> THE PROBLEM
The expected output is a copy of every line in the records with the string "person".

> EXTRACTED RECORDS
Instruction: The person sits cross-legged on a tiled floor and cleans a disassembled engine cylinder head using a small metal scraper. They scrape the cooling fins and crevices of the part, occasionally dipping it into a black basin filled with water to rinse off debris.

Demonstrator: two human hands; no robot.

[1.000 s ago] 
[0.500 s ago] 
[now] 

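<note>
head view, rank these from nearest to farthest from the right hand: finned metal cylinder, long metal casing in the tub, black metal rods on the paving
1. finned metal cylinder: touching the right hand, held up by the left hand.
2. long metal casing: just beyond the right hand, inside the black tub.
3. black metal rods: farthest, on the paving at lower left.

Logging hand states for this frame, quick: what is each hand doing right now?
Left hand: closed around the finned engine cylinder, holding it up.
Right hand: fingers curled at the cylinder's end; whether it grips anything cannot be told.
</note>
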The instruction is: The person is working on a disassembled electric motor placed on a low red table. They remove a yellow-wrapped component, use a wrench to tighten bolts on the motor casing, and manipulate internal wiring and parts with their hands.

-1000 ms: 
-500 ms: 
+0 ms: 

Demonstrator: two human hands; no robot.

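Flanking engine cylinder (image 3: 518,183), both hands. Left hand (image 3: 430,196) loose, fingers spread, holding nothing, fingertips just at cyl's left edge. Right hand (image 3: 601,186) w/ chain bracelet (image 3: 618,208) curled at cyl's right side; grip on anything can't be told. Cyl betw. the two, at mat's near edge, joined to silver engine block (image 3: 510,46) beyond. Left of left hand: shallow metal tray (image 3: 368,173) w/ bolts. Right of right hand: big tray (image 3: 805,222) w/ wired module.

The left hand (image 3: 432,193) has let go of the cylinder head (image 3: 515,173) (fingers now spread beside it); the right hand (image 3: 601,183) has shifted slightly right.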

> RESPONSE AREA
Instruction: The person sits cross-legged on a tiled floor and cleans a disassembled engine cylinder head using a small metal scraper. They scrape the cooling fins and crevices of the part, occasionally dipping it into a black basin filled with water to rinse off debris.
The instruction is: The person is working on a disassembled electric motor placed on a low red table. They remove a yellow-wrapped component, use a wrench to tighten bolts on the motor casing, and manipulate internal wiring and parts with their hands.

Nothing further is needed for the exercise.